Finite Markov chains

Absorbing chains

Definition.

A finite Markov chain is called absorbing, if it has absorbing states (\(p_{ii}=1\)), and from any state it is possible to reach an absorbing state.

The quantities one can compute for an absorbing chain include

mean time that the chain will spend in state \(j\) given that it started from state \(i\);
mean time until absorption;
probability that a chain, started from state \(i\), will end up in an absorbing state \(k\).

These quantities are computed using the matrix \(N=(I-Q)^{-1}\), where \(Q\) is the matrix from the canonical form of \(P\).

Ergodic chains

Definition.

A Markov chain is called ergodic, if it is possible to reach any state \(i\) from any other state \(j\) (possibly in some number of steps).

Definition.

A Markov chain is called regular, if there exists \(n\) such that all matrix elements of the \(n\)-th power \(P^n\) of the transition matrix \(P\) are positive.

If the chain is regular, then it is ergodic. The converse is not true.

Theorem (Perron-Frobenius).

If \(P\) is a transition matrix of a finite regular Markov chain, then

there exists a unique stationary probability vector \(w=(w_1,\ldots,w_n)^{T}\), with \(w_1+\ldots+w_n=1\), and \(w_i>0\), such that \(w^{T}P=w^{T}\).

The rows of the matrix \(P^n\) converge to \(w^{T}\) as \(n\to\infty\).

There is a version of this theorem for ergodic, but not necessarily regular Markov chains:

Theorem.

If \(P\) is a transition matrix of a finite ergodic Markov chain, then

there exists a unique stationary probability vector \(w=(w_1,\ldots,w_n)^{T}\), with \(w_1+\ldots+w_n=1\), and \(w_i>0\), such that \(w^{T}P=w^{T}\).

The rows of the matrix \(\frac 1n(I+P+P^2+\ldots+P^{n-1})\) converge to \(w^{T}\) as \(n\to\infty\).

The quantities one can compute for an absorbing chain include

the mean return time to state \(i\) (if the chain started from state \(i\));
the mean number of steps \(m_{ij}\) a chain needs to get from state \(i\) to state \(j\).

The mean return time is equal to \(1/w_i\), where \(w_i\) is the component of the stationary probability distribution.
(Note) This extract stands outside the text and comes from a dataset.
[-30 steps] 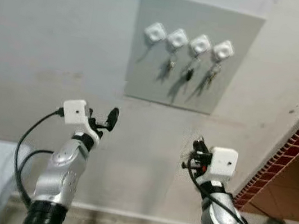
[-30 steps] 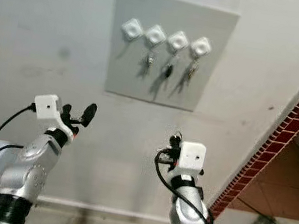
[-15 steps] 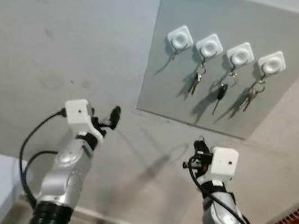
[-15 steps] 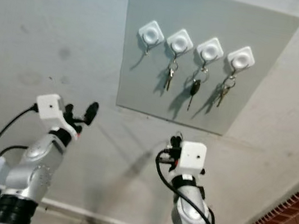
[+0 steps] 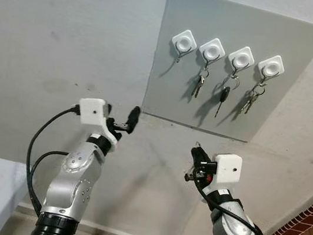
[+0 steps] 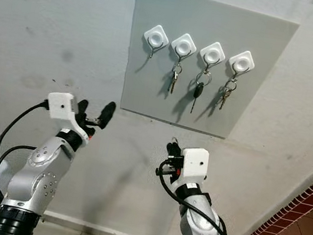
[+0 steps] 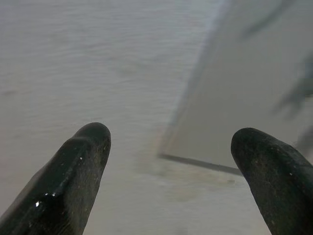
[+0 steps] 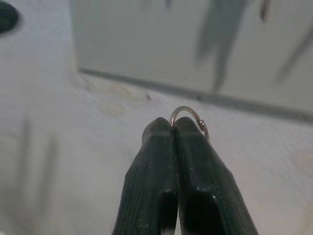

The quantities \(m_{ij}\) can be computed in two ways:

either via the fundamental matrix \(Z=(I-P+ew^{T})^{-1}\),
or one can compute \(m_{ij}\) by making the state \(j\) into an absorbing state, and then compute the mean time until absorption (into state \(j\), which is the only absorbing state in the modified Markov chain).

Markov chains: classification of states

Let \(f_{jj}\) be the probability that the Markov chain, started at state \(j\), will ever return to state \(j\). We have

\[f_{jj}=\sum_{n=0}^{\infty}f_{jj}(n),\]

where \(f_{jj}(n)\) is the probability that the first return happens after exactly \(n\) steps.

We also can define

\[\mu_j:=\sum_{n=0}^{\infty}n f_{jj}(n)\]

to be the mean return time to state \(j\).

Classification of states.

A state of a Markov chain can be:

transient, if \(f_{jj}<1\);

persistent, if \(f_{jj}=1\). In this case, the state can be

positive persistent, if \(\mu_{j}<\infty\);

null persistent, if \(\mu_{j}=\infty\).

Theorem.

A state \(j\) is persistent if and only if
\[\sum_{n=0}^{\infty} p_{jj}(n)=\infty.\]

Definition.

States \(i\) and \(j\) intercommunicate if \(p_{ij}(n)>0\) and \(p_{ij}(m)>0\) for some \(n\) and \(m\).

Theorem.

Intercommunicating states \(i\) and \(j\) are both transient or both persistent at the same time.

Therefore, all states of the Markov chain are separated into classes:

\[T\sqcup C_1\sqcup C_2 \sqcup C_3\ldots,\]

where \(T\) is the collection of all transient states, and \(C_i\) are ergodic classes, such that once the chain arrives at \(C_i\), it can never leave this class. Moreover, we require that all states inside each of \(C_i\) intercommunicate.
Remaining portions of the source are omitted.